# YOUR GOAL:
Which lines below fall between the one containing "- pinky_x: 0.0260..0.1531" and the one containing "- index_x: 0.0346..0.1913"? Repeat them exactly, counting both of those lines, and add nothing else.

[RECORDS SHOWN]

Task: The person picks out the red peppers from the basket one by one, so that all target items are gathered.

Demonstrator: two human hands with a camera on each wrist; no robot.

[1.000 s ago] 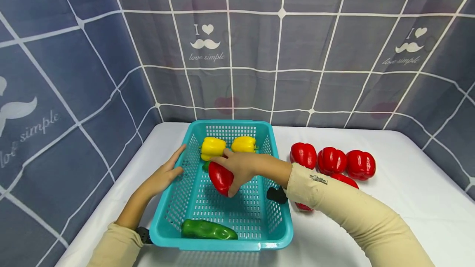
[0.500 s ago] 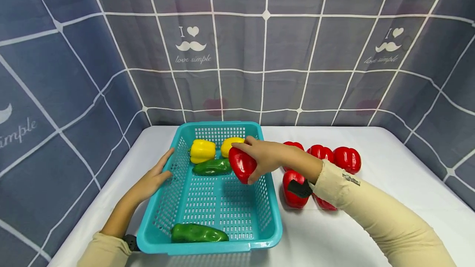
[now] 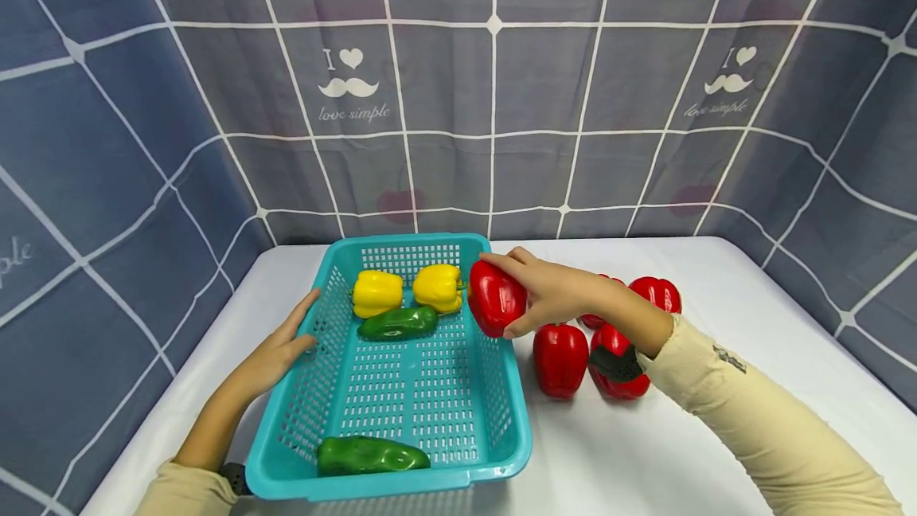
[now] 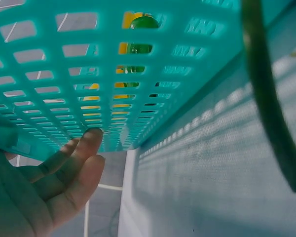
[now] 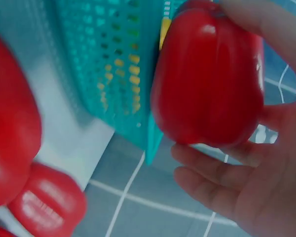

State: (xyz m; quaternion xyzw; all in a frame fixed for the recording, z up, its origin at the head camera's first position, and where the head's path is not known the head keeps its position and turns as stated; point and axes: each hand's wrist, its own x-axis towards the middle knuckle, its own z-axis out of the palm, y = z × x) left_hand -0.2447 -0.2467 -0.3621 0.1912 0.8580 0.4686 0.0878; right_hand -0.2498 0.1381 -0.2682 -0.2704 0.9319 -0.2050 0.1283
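Observation:
My right hand (image 3: 555, 289) grips a red bell pepper (image 3: 496, 299) above the right rim of a turquoise basket (image 3: 517, 428). Close up in the right wrist view, the red bell pepper (image 5: 209, 79) hangs beside the basket's outer wall. My left hand (image 3: 271, 361) holds the basket's left rim; its fingers (image 4: 81, 155) lie along the outer wall in the left wrist view. Inside the basket are two yellow bell peppers (image 3: 377, 294) at the back, a long green pepper (image 3: 398, 323) in front of them and another long green pepper (image 3: 371, 455) near the front wall.
Several red bell peppers (image 3: 560, 361) are grouped on the white table (image 3: 573, 452) right of the basket, some partly hidden by the right arm. A grey checked curtain (image 3: 458, 173) stands behind the table and along both sides.
My right hand has carried the red bell pepper up and rightward, from inside the basket to over its right rim. The left hand stays on the left rim; the head view has shifted.

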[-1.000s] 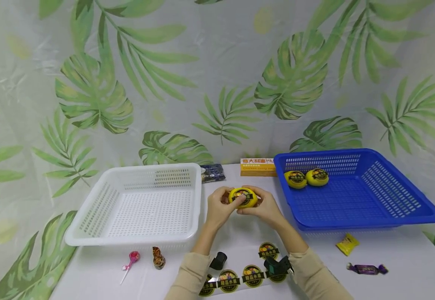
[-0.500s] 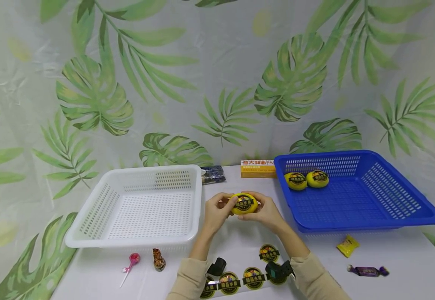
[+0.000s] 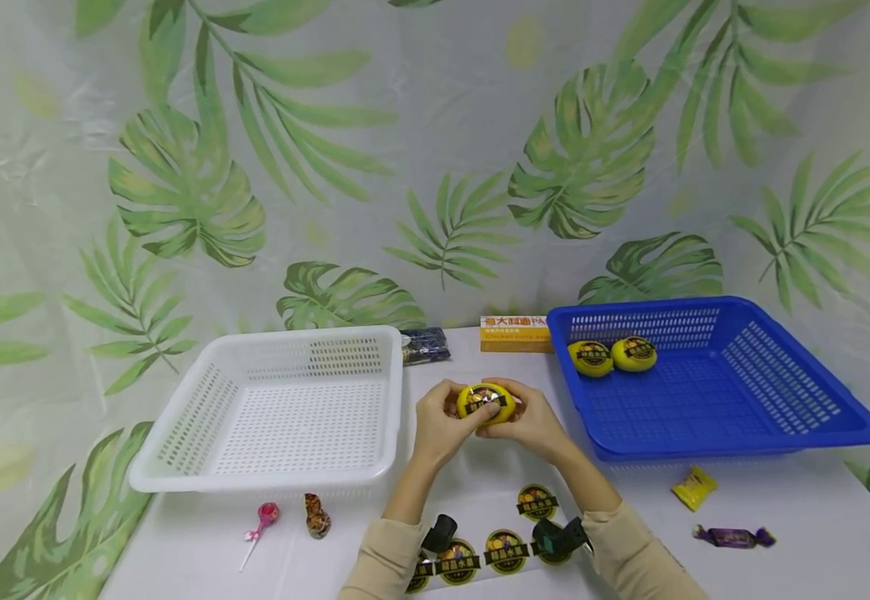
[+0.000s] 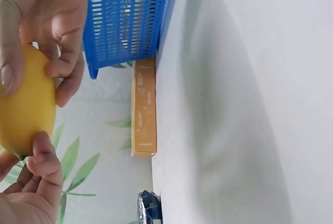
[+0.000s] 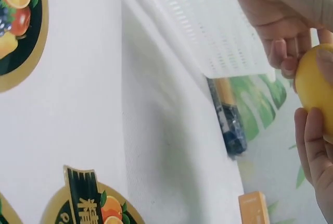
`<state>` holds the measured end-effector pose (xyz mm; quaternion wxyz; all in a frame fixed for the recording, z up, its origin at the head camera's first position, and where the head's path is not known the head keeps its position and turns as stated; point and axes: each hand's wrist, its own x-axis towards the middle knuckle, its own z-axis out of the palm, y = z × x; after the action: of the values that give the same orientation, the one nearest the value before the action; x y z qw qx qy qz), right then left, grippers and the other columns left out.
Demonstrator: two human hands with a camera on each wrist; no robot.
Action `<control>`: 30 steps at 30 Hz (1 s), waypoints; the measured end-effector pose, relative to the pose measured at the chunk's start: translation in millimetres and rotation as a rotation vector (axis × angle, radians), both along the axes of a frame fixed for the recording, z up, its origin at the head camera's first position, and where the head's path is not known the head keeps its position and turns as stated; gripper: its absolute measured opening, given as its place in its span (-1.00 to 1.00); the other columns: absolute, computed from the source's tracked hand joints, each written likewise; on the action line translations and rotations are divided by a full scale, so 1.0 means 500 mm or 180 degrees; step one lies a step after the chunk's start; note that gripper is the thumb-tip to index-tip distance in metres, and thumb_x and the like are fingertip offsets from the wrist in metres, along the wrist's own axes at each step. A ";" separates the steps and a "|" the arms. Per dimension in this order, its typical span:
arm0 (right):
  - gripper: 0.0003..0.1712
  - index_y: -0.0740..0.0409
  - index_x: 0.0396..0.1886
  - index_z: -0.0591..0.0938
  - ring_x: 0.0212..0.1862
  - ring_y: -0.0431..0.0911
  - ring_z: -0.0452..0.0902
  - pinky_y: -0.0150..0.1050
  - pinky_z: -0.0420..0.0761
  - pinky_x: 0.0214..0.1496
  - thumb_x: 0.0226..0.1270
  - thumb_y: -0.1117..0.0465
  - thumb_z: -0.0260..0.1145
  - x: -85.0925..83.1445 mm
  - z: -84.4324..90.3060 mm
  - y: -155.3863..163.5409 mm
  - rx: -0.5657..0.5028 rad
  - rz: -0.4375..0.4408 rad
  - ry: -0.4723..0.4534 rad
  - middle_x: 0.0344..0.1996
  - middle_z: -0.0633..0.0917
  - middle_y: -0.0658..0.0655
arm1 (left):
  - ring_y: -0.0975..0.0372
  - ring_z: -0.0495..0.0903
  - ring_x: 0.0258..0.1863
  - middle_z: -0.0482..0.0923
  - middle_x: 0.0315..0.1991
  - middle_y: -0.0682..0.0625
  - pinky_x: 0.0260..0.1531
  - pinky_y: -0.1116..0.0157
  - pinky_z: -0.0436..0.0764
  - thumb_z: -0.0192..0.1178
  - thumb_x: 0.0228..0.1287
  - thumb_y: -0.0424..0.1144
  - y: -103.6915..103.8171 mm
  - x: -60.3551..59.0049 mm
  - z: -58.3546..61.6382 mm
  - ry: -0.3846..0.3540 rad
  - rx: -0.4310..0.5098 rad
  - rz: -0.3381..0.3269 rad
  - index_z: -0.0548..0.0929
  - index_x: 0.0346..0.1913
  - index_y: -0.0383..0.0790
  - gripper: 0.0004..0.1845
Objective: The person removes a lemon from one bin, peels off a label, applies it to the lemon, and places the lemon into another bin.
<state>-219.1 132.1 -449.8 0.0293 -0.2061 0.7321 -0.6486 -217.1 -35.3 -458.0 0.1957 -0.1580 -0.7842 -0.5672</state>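
Between both hands a yellow lemon (image 3: 486, 391) is held over the table, a round black-and-gold fruit label on its upper face. My left hand (image 3: 437, 423) grips its left side, and the thumb lies across the label. My right hand (image 3: 531, 422) pinches the opposite side with thumb and fingers. In the left wrist view the plain side of the lemon (image 4: 32, 107) shows, its green stem tip by the left fingers. Two labelled lemons (image 3: 592, 358) sit in the blue basket (image 3: 735, 408). Below the hands lies a sheet of the same labels (image 3: 506, 552).
At left stands a white basket (image 3: 266, 479), with a lollipop (image 3: 264, 518) and a brown-wrapped candy (image 3: 317, 517) before it. An orange box (image 3: 515, 335) and a dark packet (image 3: 425, 345) lie behind. Yellow (image 3: 695, 488) and purple (image 3: 735, 537) wrapped candies lie front right.
The left thumb slid off the label to the lemon's left edge half a second ago and is back across the label. The lemon stays between both hands; the baskets have not changed.
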 end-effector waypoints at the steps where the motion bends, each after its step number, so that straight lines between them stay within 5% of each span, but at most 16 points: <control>1: -0.22 0.38 0.22 0.41 -0.07 -0.10 0.54 -0.32 0.61 -0.16 -0.09 0.44 0.49 0.000 -0.001 0.000 0.0011 -0.0015 0.0001 0.05 0.51 0.39 | 0.35 0.43 -0.58 0.56 -0.51 0.03 -0.61 0.43 0.47 0.44 -0.01 -0.07 0.001 0.001 0.001 0.0008 0.0013 0.0005 0.63 -0.33 -0.23 -0.68; 7: -0.20 0.38 0.21 0.41 -0.15 -0.20 0.57 -0.34 0.61 -0.17 -0.13 0.48 0.49 0.004 0.001 0.007 -0.0050 -0.0090 -0.0040 0.05 0.50 0.40 | 0.30 0.51 -0.62 0.63 -0.49 -0.12 -0.62 0.45 0.51 0.34 0.13 -0.24 0.002 -0.002 0.004 -0.0091 0.0300 -0.0129 0.69 -0.28 -0.34 -0.80; 13: -0.21 0.40 0.19 0.40 -0.15 -0.19 0.57 -0.32 0.60 -0.15 -0.13 0.49 0.48 0.012 0.015 0.017 -0.0078 -0.0153 -0.0064 0.04 0.49 0.39 | -0.15 0.54 -0.64 0.59 -0.56 -0.34 -0.69 0.37 0.52 0.11 0.32 -0.40 -0.001 -0.001 0.014 -0.0365 0.0718 -0.0207 0.64 -0.28 -0.54 -0.80; 16: -0.21 0.38 0.20 0.39 -0.14 -0.17 0.57 -0.32 0.60 -0.14 -0.11 0.47 0.49 0.017 0.026 0.024 0.0004 -0.0163 -0.0020 0.05 0.49 0.38 | -0.30 0.55 -0.55 0.58 -0.50 -0.44 -0.62 0.17 0.60 0.05 0.33 -0.45 -0.002 0.008 0.030 -0.0409 0.0813 -0.0248 0.60 -0.25 -0.61 -0.80; 20: -0.21 0.38 0.20 0.39 -0.10 -0.16 0.55 -0.34 0.60 -0.13 -0.10 0.43 0.50 0.027 0.046 0.039 0.0127 -0.0158 0.0078 0.04 0.50 0.36 | -0.31 0.57 -0.45 0.59 -0.42 -0.46 -0.51 0.02 0.61 0.05 0.33 -0.46 -0.001 0.014 0.043 -0.0437 0.0727 -0.0255 0.60 -0.22 -0.57 -0.82; 26: -0.22 0.37 0.19 0.39 -0.12 -0.18 0.56 -0.34 0.60 -0.12 -0.10 0.44 0.50 0.034 0.073 0.072 0.0270 -0.0164 0.0095 0.03 0.51 0.35 | -0.20 0.62 -0.36 0.63 -0.33 -0.38 -0.48 0.42 0.58 0.10 0.28 -0.46 0.003 0.004 0.048 -0.0474 0.0483 -0.0375 0.60 -0.13 -0.53 -0.81; 30: -0.22 0.34 0.20 0.37 -0.12 -0.17 0.55 -0.35 0.59 -0.13 -0.07 0.38 0.50 0.036 0.085 0.106 0.0462 -0.0222 0.0018 0.04 0.51 0.35 | -0.16 0.62 -0.31 0.63 -0.30 -0.36 -0.39 0.38 0.60 0.13 0.24 -0.47 0.012 -0.004 0.055 -0.0413 0.0310 -0.0532 0.60 -0.11 -0.53 -0.80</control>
<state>-200.9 185.2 -407.5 0.0195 -0.1797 0.7840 -0.5938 -219.2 -29.1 -430.8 0.1040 -0.1761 -0.7508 -0.6281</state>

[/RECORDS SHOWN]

# EXERCISE RESULT:
  - pinky_x: 0.0260..0.1531
  - pinky_y: -0.1116..0.0157
  - pinky_z: -0.0436..0.0764
  - thumb_z: -0.0192..0.1178
  - thumb_x: 0.0228..0.1287
  - thumb_y: -0.0424..0.1144
  - y: -103.6915..103.8171 mm
  - x: -60.3551..59.0049 mm
  - z: -58.3546..61.6382 mm
  - ry: -0.3846..0.3540 rad
  - rx: -0.4310..0.5098 rad
  - rz: -0.3381..0.3269 rad
  - index_z: -0.0548..0.0929
  - index_x: 0.0346..0.1913

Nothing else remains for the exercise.